Bir güz yağmuruyla başlar bazı hikayeler. Sabahın sessizliği her çöktüğünde kente, son bulur çoğu. Kırgınlık çözüm değil, kızgınlık hakim yorgunluklarımızda. Yalnızlığa, birçok vedaya çözüm diyorlar zaman için. Haberi var mıdır zamanın böyle gereksiz klişelerden.
Toprak su çektikçe kokar ya hani, birileri gittikçe gül kokar odalar, yanlışlık kokar, yaşlar akar odanın tavanından. Anlar mı vakit ‘yanlış’ olduğundan. Farkında mıdır herhangi bir anının.
Herkes uyutulur da öyle yazılır en güzel hikayeler, mutlu mudur sahi uyuyanlar?
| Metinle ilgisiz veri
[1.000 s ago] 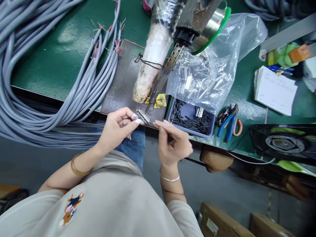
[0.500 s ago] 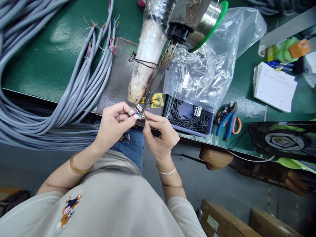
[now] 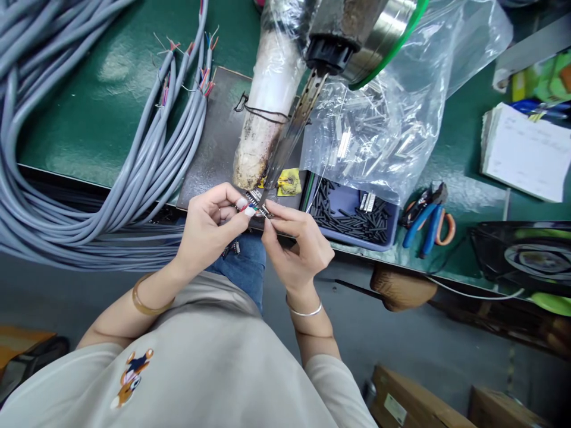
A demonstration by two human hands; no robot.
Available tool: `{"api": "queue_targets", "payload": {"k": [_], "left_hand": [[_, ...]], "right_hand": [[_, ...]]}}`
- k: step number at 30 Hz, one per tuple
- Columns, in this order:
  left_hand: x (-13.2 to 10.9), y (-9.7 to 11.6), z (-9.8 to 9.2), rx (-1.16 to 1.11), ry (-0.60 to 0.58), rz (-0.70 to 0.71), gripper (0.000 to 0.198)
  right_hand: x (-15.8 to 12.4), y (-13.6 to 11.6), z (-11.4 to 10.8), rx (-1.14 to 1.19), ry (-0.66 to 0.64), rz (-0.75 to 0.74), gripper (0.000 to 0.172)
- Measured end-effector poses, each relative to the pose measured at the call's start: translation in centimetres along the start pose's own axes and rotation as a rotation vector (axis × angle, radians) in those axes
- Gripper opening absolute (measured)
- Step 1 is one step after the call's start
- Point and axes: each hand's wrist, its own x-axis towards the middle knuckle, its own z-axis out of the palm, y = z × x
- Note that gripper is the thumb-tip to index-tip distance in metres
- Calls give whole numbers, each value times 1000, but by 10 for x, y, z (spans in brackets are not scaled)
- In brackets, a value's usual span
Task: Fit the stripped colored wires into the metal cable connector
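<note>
Coloured wires (image 3: 253, 206) are pinched between the thumb and forefinger of my left hand (image 3: 216, 220), beside a small pin connector (image 3: 254, 197). My right hand (image 3: 297, 238) is closed at the connector's right end, thumb and forefinger on what looks like a thin wire; the fingers hide most of it. Between the hands, the narrow tip of a mounted soldering iron (image 3: 289, 134) points down at the connector. Whether it touches cannot be made out. The wrapped white arm (image 3: 267, 89) stands just left of the iron.
Grey cables (image 3: 134, 178) with stripped ends lie at the left. A purple tray (image 3: 352, 239) of short black tubes sits right of my hands, under a clear bag (image 3: 401, 113) of connectors. A solder spool (image 3: 379, 44), pliers (image 3: 430, 226), notepad (image 3: 526, 151) and black fan (image 3: 526, 255) are around.
The view has shifted a little, so the scene sits slightly differently in frame. Both hands keep their pinch by the iron's tip, with only slight finger movement.
</note>
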Motion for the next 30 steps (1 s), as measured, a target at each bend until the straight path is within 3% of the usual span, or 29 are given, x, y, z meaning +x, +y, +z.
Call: {"api": "queue_targets", "payload": {"k": [8, 17, 30], "left_hand": [[1, 2, -2, 49, 13, -22, 20], [-2, 0, 1, 93, 14, 39, 16], [-2, 6, 1, 135, 12, 73, 16]], "right_hand": [[0, -4, -4, -93, -46, -87, 20], [0, -3, -3, -17, -39, 27, 20], [7, -11, -7, -113, -56, -2, 17]]}}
Bulutlar didişir birbirleriyle, tıpkı insanlar gibi. Tıpkı insanlar gibi çarpışır yalnızlıkları; her yalnızlıktan bir yaş doğar. “Elbet bir gün güneş de doğar” der karamsar. Her insanda bir parça karalık, her insanın bir parçası karanlık. Hayatın ilk patlamasıyla ayrıldı evren birbirinden. Farkında mı evren; kopan her parçanın bir düzeni koruduğundan?
Kimileri yıldızdır bu zaman diliminde, ışık tutarlar diğerlerine. Kimileri gezegen, döner dururlar; peşinden giderler aydınlık olanların. Bazıları uydudur gezegenlere, onlar asıl yalnızlar. Bağlılık gerektirir uydu olmak… Kara delikler de çoktur, yutar her iyi olanı içine; ak göt kara göt belli olsun diye. Her hikayede bir kez olsun güneş doğar. Gecesi olmayan günleri bekliyoruz. Yarını bugün olmuş dünleri unutmanın en kolay yolu zaman mı yani?
Kaybolmuş insanlık, duyguların esir topraklarında. “Esaret nasıl bir şey” diye soruyorlar, “bu soruya cevap bulamadığınız her durum” diyorum. Yani esiriz birbirimize, esir olmak da kolay değil be insan. Kafese yem koyarak hayvan beslemektir esaret; canlı olanı kaçacak diye zincirlemektir.
Her yalnızlık bir güneş doğurur; çok gece batırır.
Bir yalnızlık, kaç kaçırılmış hayattır?